=== EXERCISE BRIEF ===
Without including any pictures, reproduce all the lines below word for word.

+++

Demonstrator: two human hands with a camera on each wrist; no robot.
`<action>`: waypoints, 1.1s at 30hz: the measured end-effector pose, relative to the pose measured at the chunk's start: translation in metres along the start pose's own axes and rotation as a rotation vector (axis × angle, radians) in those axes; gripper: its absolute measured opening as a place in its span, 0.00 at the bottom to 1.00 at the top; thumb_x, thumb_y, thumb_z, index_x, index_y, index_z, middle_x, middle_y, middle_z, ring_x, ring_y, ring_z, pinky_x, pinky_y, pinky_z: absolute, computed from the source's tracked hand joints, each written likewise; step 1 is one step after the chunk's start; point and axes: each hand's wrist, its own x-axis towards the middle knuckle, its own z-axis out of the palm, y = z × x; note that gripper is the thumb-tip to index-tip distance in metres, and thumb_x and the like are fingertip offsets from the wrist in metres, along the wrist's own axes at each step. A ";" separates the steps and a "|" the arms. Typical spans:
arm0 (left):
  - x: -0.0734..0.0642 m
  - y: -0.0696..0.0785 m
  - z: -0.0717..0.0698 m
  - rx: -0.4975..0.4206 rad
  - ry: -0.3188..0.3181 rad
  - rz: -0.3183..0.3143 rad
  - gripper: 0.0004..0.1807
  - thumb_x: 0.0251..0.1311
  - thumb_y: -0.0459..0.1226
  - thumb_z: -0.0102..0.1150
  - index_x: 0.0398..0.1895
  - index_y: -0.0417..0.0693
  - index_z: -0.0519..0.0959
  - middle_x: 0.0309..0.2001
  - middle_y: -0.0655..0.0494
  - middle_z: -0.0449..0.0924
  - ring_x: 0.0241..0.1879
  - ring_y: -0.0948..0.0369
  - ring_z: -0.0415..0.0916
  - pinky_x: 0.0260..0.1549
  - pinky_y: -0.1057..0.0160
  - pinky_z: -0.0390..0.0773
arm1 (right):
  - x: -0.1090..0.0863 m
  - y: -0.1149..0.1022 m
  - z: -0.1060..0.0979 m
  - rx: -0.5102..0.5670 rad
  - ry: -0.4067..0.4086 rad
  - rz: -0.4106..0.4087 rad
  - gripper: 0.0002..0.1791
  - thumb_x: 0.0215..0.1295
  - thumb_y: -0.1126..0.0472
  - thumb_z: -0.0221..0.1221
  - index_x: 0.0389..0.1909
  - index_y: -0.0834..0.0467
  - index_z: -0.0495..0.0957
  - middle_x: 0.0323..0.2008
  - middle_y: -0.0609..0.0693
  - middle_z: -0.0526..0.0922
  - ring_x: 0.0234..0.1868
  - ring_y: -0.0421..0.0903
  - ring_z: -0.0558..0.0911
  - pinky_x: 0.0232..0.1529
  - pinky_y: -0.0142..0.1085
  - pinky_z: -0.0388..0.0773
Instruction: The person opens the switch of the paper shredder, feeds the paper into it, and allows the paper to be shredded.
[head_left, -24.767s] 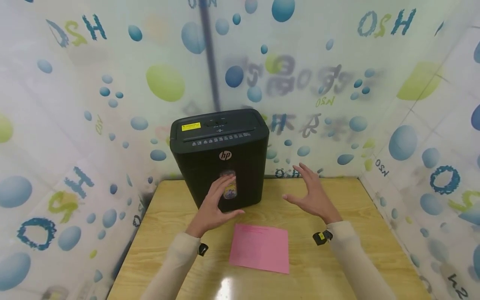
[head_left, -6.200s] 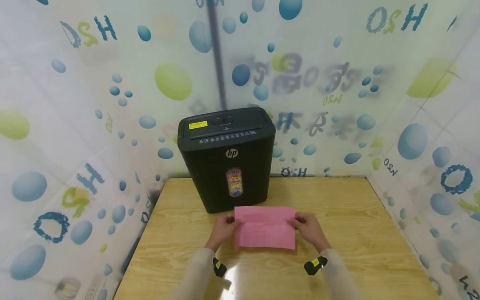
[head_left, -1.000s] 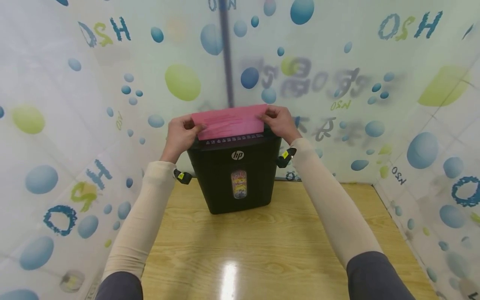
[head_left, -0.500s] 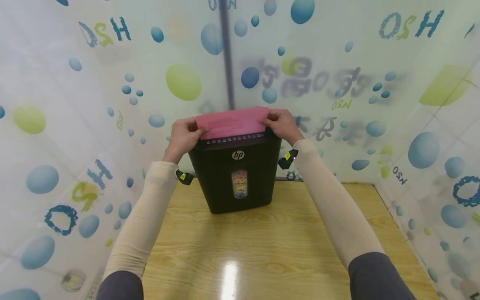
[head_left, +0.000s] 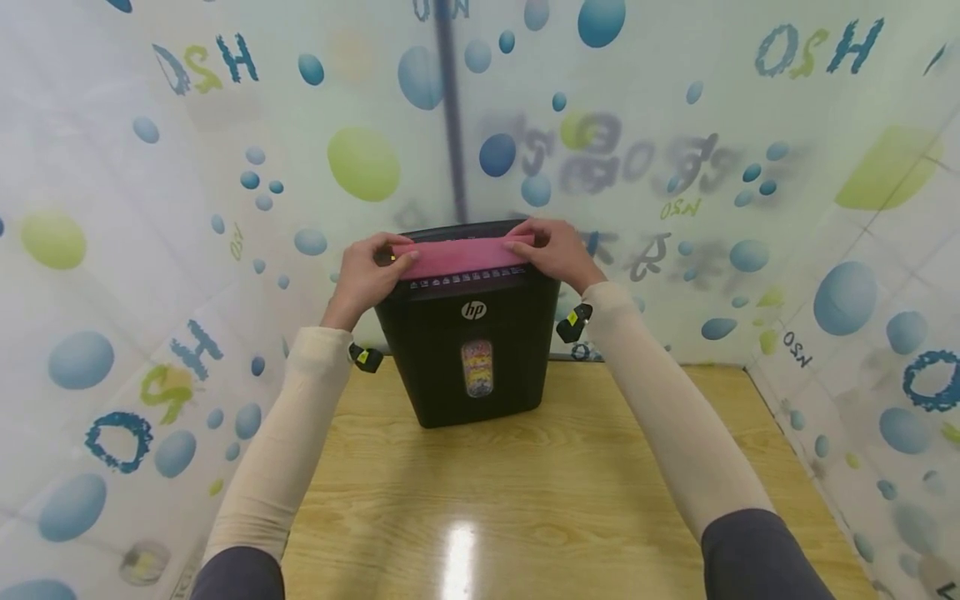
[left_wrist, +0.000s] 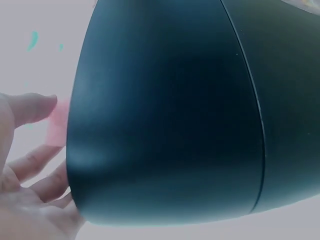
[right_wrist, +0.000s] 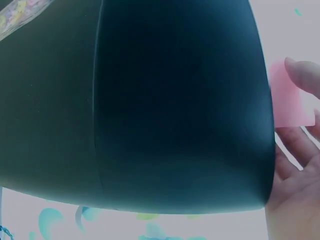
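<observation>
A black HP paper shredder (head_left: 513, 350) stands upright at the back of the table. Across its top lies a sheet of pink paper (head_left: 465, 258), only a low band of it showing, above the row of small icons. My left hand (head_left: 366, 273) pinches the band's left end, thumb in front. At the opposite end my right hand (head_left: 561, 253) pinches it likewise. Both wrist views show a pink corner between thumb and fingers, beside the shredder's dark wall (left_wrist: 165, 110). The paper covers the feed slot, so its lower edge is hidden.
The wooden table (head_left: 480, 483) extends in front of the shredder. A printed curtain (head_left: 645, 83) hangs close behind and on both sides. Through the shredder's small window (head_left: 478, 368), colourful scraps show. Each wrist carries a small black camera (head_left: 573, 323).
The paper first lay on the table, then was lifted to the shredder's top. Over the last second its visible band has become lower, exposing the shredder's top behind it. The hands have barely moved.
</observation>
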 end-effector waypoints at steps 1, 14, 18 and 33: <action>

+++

=== TASK RESPONSE ===
Demonstrator: two human hands with a camera on each wrist; no robot.
`<action>`: waypoints, 1.1s at 30hz: the measured end-effector pose, relative to the pose measured at the chunk's start: translation in metres along the start pose's own axes and rotation as a rotation vector (axis × angle, radians) in those axes; gripper: its absolute measured opening as a place in its span, 0.00 at the bottom to 1.00 at the top; thumb_x, thumb_y, thumb_z, index_x, index_y, index_z, middle_x, middle_y, middle_z, ring_x, ring_y, ring_z, pinky_x, pinky_y, pinky_z: absolute, computed from the source's tracked hand joints, each written likewise; step 1 is one step after the chunk's start; point and axes: each hand's wrist, its own x-axis towards the middle knuckle, its own z-axis out of the palm, y = z × x; note that gripper is the thumb-tip to index-tip distance in metres, and thumb_x and the like are fingertip offsets from the wrist in metres, along the wrist's own axes at each step. A ";" separates the steps and a "|" the arms. Typical spans:
arm0 (left):
  - x: -0.0734..0.0642 m
  - y: -0.0696..0.0785 m
  - z: -0.0717..0.0698 m
  - rx: -0.4975..0.4206 rad
  - ry: -0.3188..0.3181 rad
  - rz: -0.3183..0.3143 rad
  - gripper: 0.0004..0.1807
  - thumb_x: 0.0251..0.1311
  - thumb_y: -0.0459..0.1226
  - thumb_z: -0.0102..0.1150
  - index_x: 0.0398..0.1895
  - index_y: -0.0417..0.0693
  - index_z: -0.0519..0.0959
  - middle_x: 0.0309..0.2001
  - middle_y: -0.0655..0.0494
  - middle_z: -0.0449..0.0924
  - ring_x: 0.0241..0.1879
  - ring_y: -0.0948..0.0369
  - ring_z: -0.0415..0.0916
  - pinky_x: 0.0260..0.1549
  - pinky_y: -0.1057..0.0160
  - pinky_z: -0.0390..0.0773
arm1 (right):
  - x: -0.1090..0.0863 m
  - y: -0.1149..0.1022 m
  - z: -0.1060..0.0979 m
  - rx: -0.5102..0.5670 rad
  - ry: -0.4067..0.4086 rad
  - rz: -0.4106..0.4087 rad
  - gripper: 0.0002..0.1791
  - thumb_x: 0.0215..0.1295
  - thumb_y: -0.1126..0.0472
  - thumb_z: -0.0221..0.1221
  - index_x: 0.0389..0.1909
  - index_y: -0.0834..0.0467
  - index_z: -0.0495..0.0957
  - middle_x: 0.0323..0.2008
  - middle_y: -0.0609..0.0693
  - middle_z: -0.0526..0.0922
  - ring_x: 0.0234..0.1868
  - ring_y: -0.0421..0.0903
  - ring_z: -0.0558..0.0911
  - pinky_x: 0.0232..0.1529
  - pinky_y: -0.0142..0.1085
  - pinky_z: -0.0388..0.0773
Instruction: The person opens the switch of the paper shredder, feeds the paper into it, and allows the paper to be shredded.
[head_left, -24.767s] 
[head_left, -6.200s] 
[head_left, -1.000s] 
[head_left, -0.500s] 
[head_left, +0.000s] 
[left_wrist, +0.000s] 
[right_wrist, +0.000s] 
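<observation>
A black HP paper shredder (head_left: 513, 350) stands upright at the back of the table. Across its top lies a sheet of pink paper (head_left: 465, 258), only a low band of it showing, above the row of small icons. My left hand (head_left: 366, 273) pinches the band's left end, thumb in front. At the opposite end my right hand (head_left: 561, 253) pinches it likewise. Both wrist views show a pink corner between thumb and fingers, beside the shredder's dark wall (left_wrist: 165, 110). The paper covers the feed slot, so its lower edge is hidden.
The wooden table (head_left: 480, 483) extends in front of the shredder. A printed curtain (head_left: 645, 83) hangs close behind and on both sides. Through the shredder's small window (head_left: 478, 368), colourful scraps show. Each wrist carries a small black camera (head_left: 573, 323).
The paper first lay on the table, then was lifted to the shredder's top. Over the last second its visible band has become lower, exposing the shredder's top behind it. The hands have barely moved.
</observation>
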 end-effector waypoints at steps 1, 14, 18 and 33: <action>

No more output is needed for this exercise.